In fact, although the crystal structure of a lipase shows only
one open form, it is not hard to imagine that depending on the
conditions under which the lipase moves its lid, different
conformations of the active center may be found. That will mean
that lipases will have a very flexible active center that may
tolerate some distortions without losing its catalytic activity.
Based on this idea, it has been proposed that the immobilization
of this kind of enzymes on a battery of different supports, under
different immobilization conditions, involving different regions of
the enzyme surface in the immobilization, giving different degrees
of rigidification, establishing different interactions between the
enzyme and the support, or generating different microenviron-
ments (Fig. 19), may generate a library of biocatalysts based on
a single enzyme exhibiting very different enantioselectivity,
enantiospecificity, regioselectivity, and even alter the yields in
kinetically controlled synthesis.10,11,14,45
This modulation of the enzyme properties is currently
uncontrolled, because the ‘‘in silico’’ techniques can point the areas
involved in the immobilization step, but still are far from predicting
small changes caused by the enzyme–support interactions.

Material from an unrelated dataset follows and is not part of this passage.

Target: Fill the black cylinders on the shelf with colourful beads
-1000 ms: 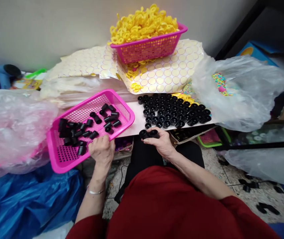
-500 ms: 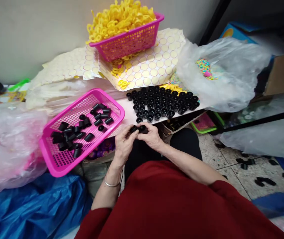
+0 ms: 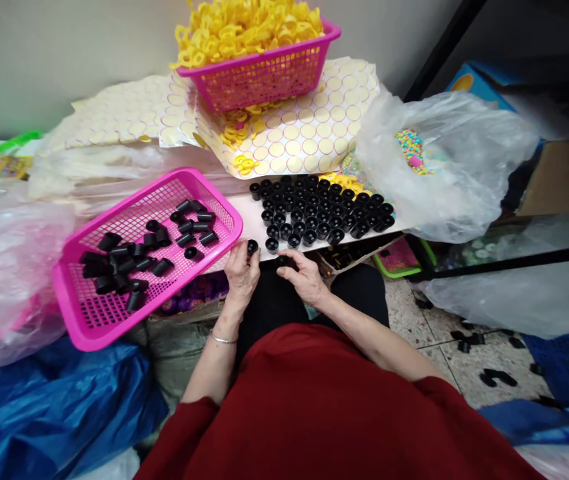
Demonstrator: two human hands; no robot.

Moreover, the changes in enzyme properties by immobilization
will be produced even if we already have a suitable biocatalyst
and we do not want to alter these properties. In this case a very
mild immobilization (e.g., using a lowly activated aldehyde
dextran as a spacer arm)11 is preferable.
The effects of the immobilization strongly depend on the
substrate. For a particular substrate the best biocatalyst may
be one, while for other substrates the best biocatalyst may be
completely different. This is usually observed using different
lipases against different substrates.45
Furthermore, it has been established that the reaction
medium conditions exert very different effects on the enzyme
catalytic features when changing the immobilization protocol.11
Thus, in many instances a change in the reaction conditions
improves enzyme performance when it is immobilized on a
support, while it decreases the enzyme activity that was immobilized
by using another protocol.45 This may be explained by the
influence of the experimental conditions on the interaction
between the enzyme and the support (e.g., if the support is not
fully inert), by a different effect on the same change in the
medium when the enzyme structure is different (e.g. caused by
different immobilization protocols), or if some particular
region of the enzyme is stabilized and cannot move.

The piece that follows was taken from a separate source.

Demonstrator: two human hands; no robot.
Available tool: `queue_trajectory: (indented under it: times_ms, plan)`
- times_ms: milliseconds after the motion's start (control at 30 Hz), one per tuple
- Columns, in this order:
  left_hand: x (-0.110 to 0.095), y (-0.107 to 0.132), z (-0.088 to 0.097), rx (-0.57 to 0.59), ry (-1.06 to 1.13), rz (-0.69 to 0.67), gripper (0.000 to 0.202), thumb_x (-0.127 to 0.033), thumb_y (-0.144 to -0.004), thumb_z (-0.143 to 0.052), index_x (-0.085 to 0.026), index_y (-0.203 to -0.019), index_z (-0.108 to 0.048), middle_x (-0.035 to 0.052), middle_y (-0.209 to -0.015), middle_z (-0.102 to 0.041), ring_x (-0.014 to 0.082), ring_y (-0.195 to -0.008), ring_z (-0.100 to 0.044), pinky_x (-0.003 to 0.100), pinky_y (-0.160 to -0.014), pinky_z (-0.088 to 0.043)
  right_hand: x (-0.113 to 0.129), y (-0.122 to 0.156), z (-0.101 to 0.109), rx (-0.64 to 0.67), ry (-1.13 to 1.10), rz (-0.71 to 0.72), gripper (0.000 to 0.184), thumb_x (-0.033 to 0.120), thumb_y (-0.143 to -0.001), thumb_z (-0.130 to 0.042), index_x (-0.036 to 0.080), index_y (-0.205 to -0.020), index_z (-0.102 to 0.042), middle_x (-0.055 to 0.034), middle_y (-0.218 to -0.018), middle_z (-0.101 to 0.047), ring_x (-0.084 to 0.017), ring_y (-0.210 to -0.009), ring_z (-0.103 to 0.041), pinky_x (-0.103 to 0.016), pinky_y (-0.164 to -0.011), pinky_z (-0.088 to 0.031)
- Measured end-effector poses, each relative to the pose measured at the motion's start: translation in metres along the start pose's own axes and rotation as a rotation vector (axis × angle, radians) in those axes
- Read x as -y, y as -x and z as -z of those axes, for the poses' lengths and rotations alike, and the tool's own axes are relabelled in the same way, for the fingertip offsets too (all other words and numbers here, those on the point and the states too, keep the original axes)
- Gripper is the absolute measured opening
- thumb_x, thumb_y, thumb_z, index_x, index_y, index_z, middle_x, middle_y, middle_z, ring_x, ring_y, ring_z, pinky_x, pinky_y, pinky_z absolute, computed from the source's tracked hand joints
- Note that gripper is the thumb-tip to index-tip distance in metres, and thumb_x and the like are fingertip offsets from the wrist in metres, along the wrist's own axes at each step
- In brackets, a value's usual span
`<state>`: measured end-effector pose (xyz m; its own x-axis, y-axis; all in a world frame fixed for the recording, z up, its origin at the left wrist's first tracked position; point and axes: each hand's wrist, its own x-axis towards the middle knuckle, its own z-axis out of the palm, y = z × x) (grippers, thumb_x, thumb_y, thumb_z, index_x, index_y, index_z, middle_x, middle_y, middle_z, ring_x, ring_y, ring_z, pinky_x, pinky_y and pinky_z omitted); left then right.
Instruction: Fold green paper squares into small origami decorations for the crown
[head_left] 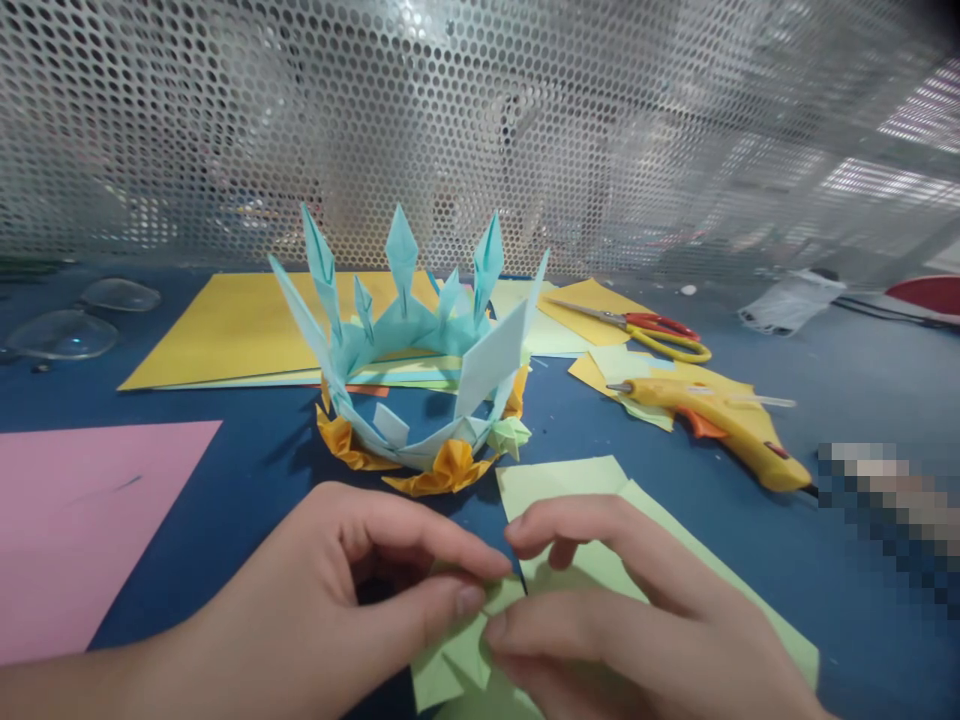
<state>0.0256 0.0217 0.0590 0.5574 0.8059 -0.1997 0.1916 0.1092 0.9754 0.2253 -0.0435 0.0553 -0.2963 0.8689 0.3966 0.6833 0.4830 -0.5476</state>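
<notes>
My left hand (337, 590) pinches a small piece of light green paper (504, 594) between thumb and index finger. On its other side, my right hand (645, 620) has its lower fingertips closed against the piece, with the index finger arched above. How the piece is folded is partly hidden by the fingers. Just beyond the hands stands a light blue paper crown (405, 330) with pointed folded spikes. Orange paper flowers (454, 465) and a small green folded paper shape (510, 437) sit along its lower rim. Light green sheets (600, 475) lie beneath and beside my right hand.
A yellow hot glue gun (712, 410) rests on paper scraps at the right, with scissors (637, 325) behind it. Yellow sheets (232, 330) lie behind the crown, a pink sheet (97, 510) at left, and glasses (67, 333) farther back. A perforated metal panel (337, 120) borders the table.
</notes>
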Motion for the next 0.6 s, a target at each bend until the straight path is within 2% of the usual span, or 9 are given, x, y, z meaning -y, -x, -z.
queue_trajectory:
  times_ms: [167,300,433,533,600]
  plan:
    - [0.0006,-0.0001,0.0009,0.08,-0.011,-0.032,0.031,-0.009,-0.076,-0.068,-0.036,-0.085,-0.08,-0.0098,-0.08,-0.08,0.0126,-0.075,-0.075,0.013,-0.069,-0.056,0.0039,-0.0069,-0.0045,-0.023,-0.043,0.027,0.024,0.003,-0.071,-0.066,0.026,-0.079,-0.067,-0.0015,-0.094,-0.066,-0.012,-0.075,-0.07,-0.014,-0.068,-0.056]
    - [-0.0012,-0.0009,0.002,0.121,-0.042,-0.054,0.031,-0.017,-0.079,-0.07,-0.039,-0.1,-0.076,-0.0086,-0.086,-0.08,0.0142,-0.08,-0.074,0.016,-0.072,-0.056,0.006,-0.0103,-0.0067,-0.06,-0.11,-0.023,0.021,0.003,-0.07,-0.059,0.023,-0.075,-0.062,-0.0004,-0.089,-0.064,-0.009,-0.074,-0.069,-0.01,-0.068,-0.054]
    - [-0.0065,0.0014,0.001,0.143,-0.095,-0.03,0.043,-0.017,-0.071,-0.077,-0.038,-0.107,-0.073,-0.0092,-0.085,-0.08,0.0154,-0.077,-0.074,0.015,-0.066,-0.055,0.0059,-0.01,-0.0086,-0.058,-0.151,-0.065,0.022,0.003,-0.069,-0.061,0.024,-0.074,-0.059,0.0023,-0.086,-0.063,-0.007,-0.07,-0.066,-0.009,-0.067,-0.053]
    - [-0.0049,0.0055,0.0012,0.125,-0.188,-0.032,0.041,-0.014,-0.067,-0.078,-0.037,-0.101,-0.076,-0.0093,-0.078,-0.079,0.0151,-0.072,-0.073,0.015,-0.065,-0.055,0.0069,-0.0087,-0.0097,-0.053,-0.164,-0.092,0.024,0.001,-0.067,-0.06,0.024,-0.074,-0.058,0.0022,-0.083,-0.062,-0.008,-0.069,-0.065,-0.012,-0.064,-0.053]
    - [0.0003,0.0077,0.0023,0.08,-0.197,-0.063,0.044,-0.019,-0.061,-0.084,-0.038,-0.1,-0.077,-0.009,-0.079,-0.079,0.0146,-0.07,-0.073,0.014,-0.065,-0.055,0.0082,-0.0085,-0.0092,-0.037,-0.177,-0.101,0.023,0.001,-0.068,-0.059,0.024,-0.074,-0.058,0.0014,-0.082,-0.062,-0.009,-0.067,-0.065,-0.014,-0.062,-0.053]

The suitability of this strategy to tune the enzyme perfor-
mance depends on the size of the biocatalyst library (Fig. 19).

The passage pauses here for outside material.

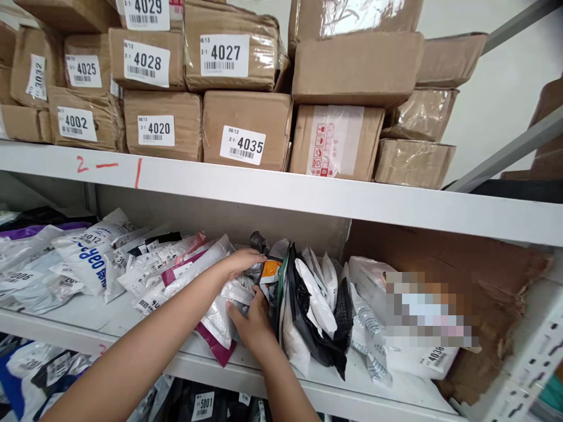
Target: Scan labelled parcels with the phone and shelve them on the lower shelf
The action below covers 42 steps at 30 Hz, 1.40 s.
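My left hand (pixel 241 262) reaches into a row of upright parcel bags, its fingers closed over the top of a dark grey plastic parcel bag (pixel 258 241). Just below it, my right hand (pixel 254 321) has its thumb and fingers around a white parcel bag (pixel 238 291); the far fingertips are hidden. A bag with an orange patch (pixel 270 271) stands right beside both hands. To the left lean a silvery white bag (pixel 220 319) and a magenta bag (pixel 215 347). On the right stand black bags (pixel 303 305) and a white padded bag (pixel 315 298).
Above runs a white shelf beam (pixel 264 190) carrying numbered cardboard boxes (pixel 246 126). More labelled bags (pixel 90 252) fill the shelf at left. A large white parcel (pixel 422 357) sits at right before a cardboard sheet (pixel 497 281). Further bags (pixel 200 404) lie on the level below.
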Available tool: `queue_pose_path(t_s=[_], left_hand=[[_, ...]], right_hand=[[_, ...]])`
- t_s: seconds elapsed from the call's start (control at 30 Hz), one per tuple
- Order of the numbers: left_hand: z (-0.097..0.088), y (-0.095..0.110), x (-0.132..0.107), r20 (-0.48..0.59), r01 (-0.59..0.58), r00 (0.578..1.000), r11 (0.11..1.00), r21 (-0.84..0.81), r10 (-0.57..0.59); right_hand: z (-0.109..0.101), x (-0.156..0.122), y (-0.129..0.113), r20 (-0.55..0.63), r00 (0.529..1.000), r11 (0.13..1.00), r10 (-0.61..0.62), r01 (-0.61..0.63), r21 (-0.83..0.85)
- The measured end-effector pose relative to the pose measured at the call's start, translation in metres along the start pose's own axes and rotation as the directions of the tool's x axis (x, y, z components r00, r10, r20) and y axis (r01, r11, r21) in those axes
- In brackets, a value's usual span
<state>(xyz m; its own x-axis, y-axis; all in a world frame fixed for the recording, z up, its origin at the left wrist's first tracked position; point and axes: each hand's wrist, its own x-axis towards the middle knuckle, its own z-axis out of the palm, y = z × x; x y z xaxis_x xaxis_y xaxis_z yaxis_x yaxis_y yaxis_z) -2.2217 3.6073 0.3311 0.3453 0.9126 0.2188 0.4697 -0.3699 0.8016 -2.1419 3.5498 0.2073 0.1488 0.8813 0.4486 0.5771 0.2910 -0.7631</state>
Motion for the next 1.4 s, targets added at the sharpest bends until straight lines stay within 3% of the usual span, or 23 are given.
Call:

Immobilization affects the enzyme features, but in some cases
has a deleterious effect on enzyme performance and only in
some others will improve it. Thus, the wider and more
different the biocatalysts that are included in said library,
the higher the possibility of finally finding a catalyst able to
exhibit adequate properties in a particular reaction. Therefore,
while in order to have a stabilized biocatalyst there are some
preferred strategies, such as to give an intense multipoint
covalent attachment,11 to modulate the enzyme catalytic
features almost any immobilization protocol that yields a
stable enough preparation may be interesting.14 In this sense,
some immobilization protocols that may be used to immobilize
enzymes via different orientation but using the same chemical
groups in the support have substantial interest. One of these
examples is the use of epoxide-activated supports.57 Epoxide
activated supports, despite being reactive with many different
groups of proteins, react very slowly with free enzymes. The
enzyme requires to be first adsorbed on the support, and then it
reacts covalently with the support. It has been shown that by
adding some adsorbing groups to the support surface, these
groups adsorb the enzyme, and the orientation of the enzyme
on the support may be fully altered, and that produces a change
in the enzyme features.57 Another example is the adsorption of
enzymes on polymeric beds formed by ionic polymers coating
the support surface. The ionic strength during immobilization
may permit to control the penetration of the enzyme in the
polymeric bed,58 while orientation may also depend on the
immobilization pH value. One of the oldest methods found for
enzyme covalent immobilization is the use of glutaraldehyde
chemistry. This protocol may be used to have different forms
of the lipase, at least five.59 Using high ionic strength, ionic
Fig. 18 Structure of open and closed forms of RML. The 3D structure was obtained from the Protein Data Bank (PDB) using Pymol vs. 0.99.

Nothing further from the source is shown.